Does anyone else feel like this is a massive invasion of privacy? How does
this help anyone wikileaks?

------
Teapot
World War 3 was mentioned because it was unclear what was going on. I remember
myself thinking that if anyone overreacts, things can go from bad to worse.
And if that triggers an overreaction response - things _could_ escalate on its
own.

------
bas1l
Interesting. A simple analysis shows that first and second most common words
are "call" and "please".

"evacuated" is mentioned 4758 times (22nd place) "terrorist" is mentioned 3505
times (48th place) "fire" is mentioned 2176 times (96th place) "love" is
mentioned 1671 times (128th place) "john" is mentioned 1393 times (175th
place) "alive" is mentioned 187 times "shit" is mentioned 41 times

See top 500 here: <http://pastebin.com/Fs6nMyJm>

------
sixQuarks
There's so much junk in there.
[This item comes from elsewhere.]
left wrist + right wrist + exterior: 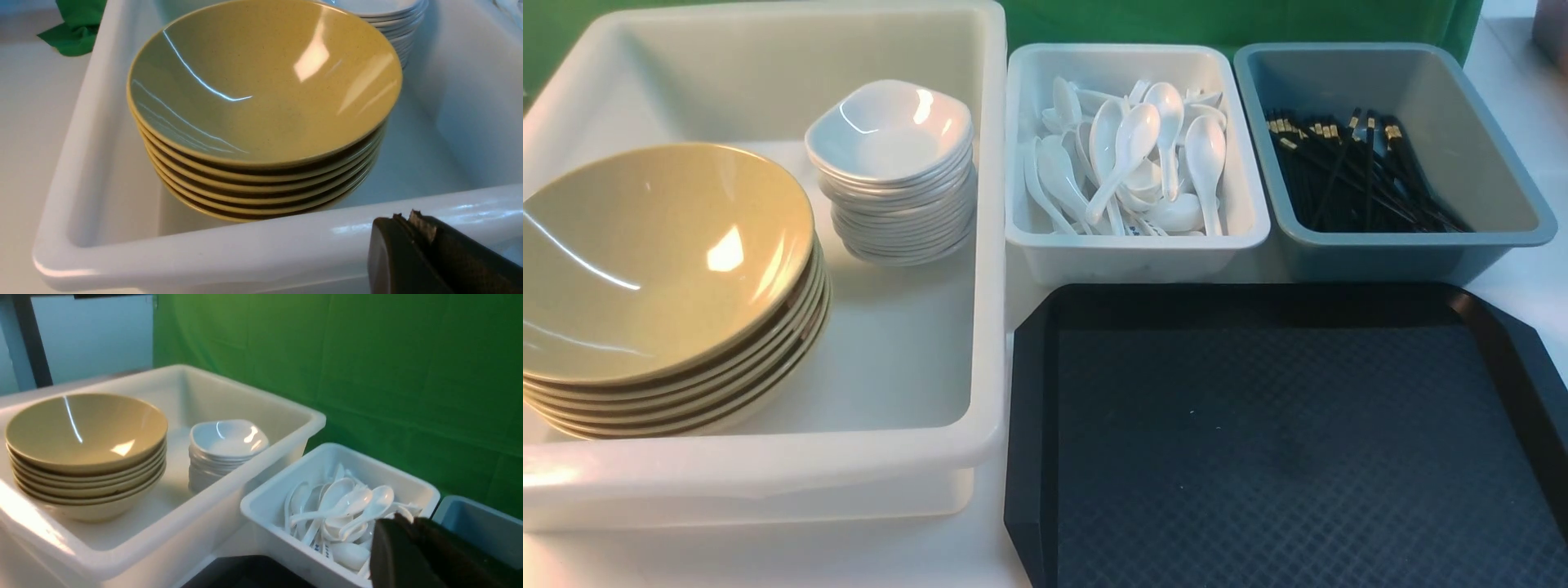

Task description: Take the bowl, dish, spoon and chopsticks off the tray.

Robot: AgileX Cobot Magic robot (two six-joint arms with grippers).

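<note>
The front view alone shows the whole tray (1282, 457), with no gripper in sight. Only the left wrist view shows the left gripper (408, 221), jaws pressed together on nothing, just outside the near wall of the big bin (992, 245) left of the tray. Only the right wrist view shows the right gripper (408, 526), jaws likewise closed and holding nothing, near the tray's far left corner. In the big bin the bowl (654, 253) tops one stack and the dish (890, 131) another. Behind the tray, spoons (1131, 155) fill a white bin (1135, 245) and chopsticks (1347, 175) lie in a grey-blue bin (1486, 163). A green cloth (367, 375) hangs behind; the big bin's wall stands between left gripper and bowl
</note>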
Frustrating to look through.

------
marcamillion
Not to hijack this thread...but as a non-believer in conspiracies, I was
recently discussing with someone about whether or not the towers fell at
9.8m/s.

The claim is that it was 'measured', and determined that both towers fell at
close to that rate.

The implication being that a 'non-intentional' demolition of the towers could
not have caused them to fall at close to the standard rate of bodies in free
fall.

I would love to hear some thoughts on this theory.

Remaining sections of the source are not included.